He called... and we started talking. I mentioned to him that we have talked about being roommates or whatever before, and he said he wasn't planning on moving any time soon. Also, he wasn't too sure about that. I told him that I shouldn't have said anything, and that I didn't want him to get the wrong impression. He said he didn't, and to drop it.
Then I said that I was going to do everything in my power to make the doctor do what it takes to make me better. I said that I didn't want to lose him over this. I didn't want him to think that I have too many things going wrong, and that he doesn't want to deal with it anymore and to say goodbye. He said sometimes he does get to that point, but that I need to get fixed so that I am not in pain. I started to cry... I said that it hurt that he has gotten to that point. He said not to worry about it and to just get better. How the fuck do I deal with that? I am such a pain that at times he wants nothing to do with me? There is nothing he could do that would take me to that point short of outright hurting my physically, or being cruel to me beyond forgiveness.

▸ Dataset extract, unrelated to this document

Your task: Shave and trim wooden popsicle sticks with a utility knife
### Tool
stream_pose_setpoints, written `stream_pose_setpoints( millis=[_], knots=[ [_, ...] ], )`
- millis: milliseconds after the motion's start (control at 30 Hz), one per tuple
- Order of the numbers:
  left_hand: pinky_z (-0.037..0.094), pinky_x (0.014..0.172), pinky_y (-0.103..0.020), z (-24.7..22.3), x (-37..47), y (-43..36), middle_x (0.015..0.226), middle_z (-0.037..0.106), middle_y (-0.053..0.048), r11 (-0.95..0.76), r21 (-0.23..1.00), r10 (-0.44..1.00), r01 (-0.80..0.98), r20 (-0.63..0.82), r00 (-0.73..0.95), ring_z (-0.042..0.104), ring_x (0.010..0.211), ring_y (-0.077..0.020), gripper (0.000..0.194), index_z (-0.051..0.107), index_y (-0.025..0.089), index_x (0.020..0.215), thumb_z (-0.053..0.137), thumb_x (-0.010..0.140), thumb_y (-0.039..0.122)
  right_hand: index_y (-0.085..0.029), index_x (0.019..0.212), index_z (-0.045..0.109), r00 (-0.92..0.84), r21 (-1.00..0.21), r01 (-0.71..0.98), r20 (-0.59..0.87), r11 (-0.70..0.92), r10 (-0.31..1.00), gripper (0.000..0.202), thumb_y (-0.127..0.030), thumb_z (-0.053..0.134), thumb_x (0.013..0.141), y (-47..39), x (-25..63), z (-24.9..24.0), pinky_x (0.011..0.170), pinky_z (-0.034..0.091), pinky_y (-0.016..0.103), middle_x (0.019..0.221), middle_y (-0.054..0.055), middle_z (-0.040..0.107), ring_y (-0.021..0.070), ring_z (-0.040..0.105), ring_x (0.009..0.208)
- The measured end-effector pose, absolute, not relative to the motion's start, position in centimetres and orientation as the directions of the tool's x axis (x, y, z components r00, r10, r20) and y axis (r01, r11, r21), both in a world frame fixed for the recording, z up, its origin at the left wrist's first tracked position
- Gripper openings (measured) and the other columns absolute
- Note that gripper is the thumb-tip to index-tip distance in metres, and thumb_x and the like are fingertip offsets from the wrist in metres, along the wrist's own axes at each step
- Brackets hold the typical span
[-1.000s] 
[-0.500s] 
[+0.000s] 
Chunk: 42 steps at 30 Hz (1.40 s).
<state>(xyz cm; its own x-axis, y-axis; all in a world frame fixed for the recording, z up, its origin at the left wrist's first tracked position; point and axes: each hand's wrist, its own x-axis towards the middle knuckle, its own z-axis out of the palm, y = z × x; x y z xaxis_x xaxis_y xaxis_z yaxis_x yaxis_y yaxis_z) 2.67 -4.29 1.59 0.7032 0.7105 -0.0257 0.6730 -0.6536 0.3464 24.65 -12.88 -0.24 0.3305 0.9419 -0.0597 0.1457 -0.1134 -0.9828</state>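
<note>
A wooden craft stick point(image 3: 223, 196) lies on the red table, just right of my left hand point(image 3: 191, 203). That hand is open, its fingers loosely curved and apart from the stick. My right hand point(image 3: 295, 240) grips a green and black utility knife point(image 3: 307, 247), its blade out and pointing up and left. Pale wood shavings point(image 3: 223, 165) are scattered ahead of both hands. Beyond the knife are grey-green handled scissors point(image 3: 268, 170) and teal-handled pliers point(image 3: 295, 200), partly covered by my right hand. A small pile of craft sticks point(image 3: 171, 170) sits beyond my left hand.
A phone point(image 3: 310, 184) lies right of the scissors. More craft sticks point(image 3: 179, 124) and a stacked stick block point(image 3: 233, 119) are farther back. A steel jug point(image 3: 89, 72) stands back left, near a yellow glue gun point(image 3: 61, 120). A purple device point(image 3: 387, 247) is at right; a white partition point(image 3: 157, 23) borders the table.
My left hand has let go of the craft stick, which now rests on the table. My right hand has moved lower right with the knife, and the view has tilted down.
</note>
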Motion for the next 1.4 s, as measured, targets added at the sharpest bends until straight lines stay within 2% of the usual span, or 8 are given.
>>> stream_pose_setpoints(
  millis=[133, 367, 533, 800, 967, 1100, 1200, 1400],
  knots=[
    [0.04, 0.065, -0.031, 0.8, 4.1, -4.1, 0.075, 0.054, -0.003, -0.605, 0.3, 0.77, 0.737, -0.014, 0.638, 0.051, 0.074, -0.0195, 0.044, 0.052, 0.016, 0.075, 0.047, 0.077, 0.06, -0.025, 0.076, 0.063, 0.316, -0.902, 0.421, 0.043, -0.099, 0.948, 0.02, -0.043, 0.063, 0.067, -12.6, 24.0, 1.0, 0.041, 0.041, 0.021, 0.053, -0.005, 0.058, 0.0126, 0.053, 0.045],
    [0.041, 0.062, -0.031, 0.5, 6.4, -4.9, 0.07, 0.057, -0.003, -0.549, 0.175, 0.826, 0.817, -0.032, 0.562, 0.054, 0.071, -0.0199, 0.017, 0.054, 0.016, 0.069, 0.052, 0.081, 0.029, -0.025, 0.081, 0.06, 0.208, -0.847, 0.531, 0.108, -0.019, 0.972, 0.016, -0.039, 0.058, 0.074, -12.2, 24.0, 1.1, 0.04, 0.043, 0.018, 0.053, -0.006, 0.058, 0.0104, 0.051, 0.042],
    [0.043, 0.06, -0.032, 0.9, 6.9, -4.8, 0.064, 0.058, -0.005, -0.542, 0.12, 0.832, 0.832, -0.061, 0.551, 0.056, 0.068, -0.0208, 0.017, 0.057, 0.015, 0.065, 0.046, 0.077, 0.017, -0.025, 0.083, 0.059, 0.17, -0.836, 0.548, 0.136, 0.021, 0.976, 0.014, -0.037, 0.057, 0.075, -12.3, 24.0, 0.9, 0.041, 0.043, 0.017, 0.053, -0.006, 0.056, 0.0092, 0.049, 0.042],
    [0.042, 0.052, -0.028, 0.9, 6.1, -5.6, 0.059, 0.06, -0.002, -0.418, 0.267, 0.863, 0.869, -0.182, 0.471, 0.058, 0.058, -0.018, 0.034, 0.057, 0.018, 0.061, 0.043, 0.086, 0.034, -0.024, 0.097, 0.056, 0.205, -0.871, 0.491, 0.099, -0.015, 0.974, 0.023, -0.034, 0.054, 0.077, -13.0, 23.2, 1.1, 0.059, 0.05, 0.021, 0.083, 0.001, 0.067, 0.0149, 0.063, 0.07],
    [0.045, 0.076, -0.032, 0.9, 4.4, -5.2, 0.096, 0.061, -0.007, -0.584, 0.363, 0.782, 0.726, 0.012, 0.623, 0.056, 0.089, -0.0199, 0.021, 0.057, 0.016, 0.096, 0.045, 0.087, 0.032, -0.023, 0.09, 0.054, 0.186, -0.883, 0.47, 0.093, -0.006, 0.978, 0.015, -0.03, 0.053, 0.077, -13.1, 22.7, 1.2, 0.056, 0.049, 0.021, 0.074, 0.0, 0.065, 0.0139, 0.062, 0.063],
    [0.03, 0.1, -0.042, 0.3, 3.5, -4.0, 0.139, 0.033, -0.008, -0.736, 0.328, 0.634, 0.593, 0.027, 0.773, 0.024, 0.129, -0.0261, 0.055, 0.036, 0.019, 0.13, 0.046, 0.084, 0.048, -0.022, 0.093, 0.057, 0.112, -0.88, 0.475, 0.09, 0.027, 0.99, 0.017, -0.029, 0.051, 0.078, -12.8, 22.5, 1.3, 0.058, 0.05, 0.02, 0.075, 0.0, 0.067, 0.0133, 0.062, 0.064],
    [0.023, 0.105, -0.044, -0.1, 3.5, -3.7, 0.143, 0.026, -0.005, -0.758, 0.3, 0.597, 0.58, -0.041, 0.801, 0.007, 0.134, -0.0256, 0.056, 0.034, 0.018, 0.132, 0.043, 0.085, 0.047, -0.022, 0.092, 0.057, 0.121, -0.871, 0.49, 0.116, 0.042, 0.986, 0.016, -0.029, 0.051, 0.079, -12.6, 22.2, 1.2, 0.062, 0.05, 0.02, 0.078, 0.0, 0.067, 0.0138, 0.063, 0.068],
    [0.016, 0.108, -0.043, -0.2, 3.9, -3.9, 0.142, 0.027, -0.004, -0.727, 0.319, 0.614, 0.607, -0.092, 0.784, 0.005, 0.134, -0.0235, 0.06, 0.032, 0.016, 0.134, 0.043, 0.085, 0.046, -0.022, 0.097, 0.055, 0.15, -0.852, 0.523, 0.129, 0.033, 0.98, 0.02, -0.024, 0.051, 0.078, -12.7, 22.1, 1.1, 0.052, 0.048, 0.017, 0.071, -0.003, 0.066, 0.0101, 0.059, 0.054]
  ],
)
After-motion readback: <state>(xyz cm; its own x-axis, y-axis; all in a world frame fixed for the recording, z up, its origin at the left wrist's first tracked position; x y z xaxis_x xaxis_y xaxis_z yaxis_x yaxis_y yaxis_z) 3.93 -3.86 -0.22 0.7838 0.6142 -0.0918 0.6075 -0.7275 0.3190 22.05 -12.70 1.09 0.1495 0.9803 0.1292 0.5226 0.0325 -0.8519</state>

I hate life right now. If I thought I was depressed before, I am now 10 times worse. To know that the one person in my "physical" life (meaning here, people that I know in person) has almost gotten to the point that he can not put up with me anymore? How can I live with that? I am so depressed it hurts. I am not going to call him anymore. He can call me first. He said that he was probably going out with people after work tomorrow, and that he would call. I don't know if he will, but I am not going to bother him anymore. If he wants my friendship, he'll call. If not, I am going to lose everything I care about... I don't know if I will be able to handle things after that.
I feel so alone, and helpless... why bother anymore?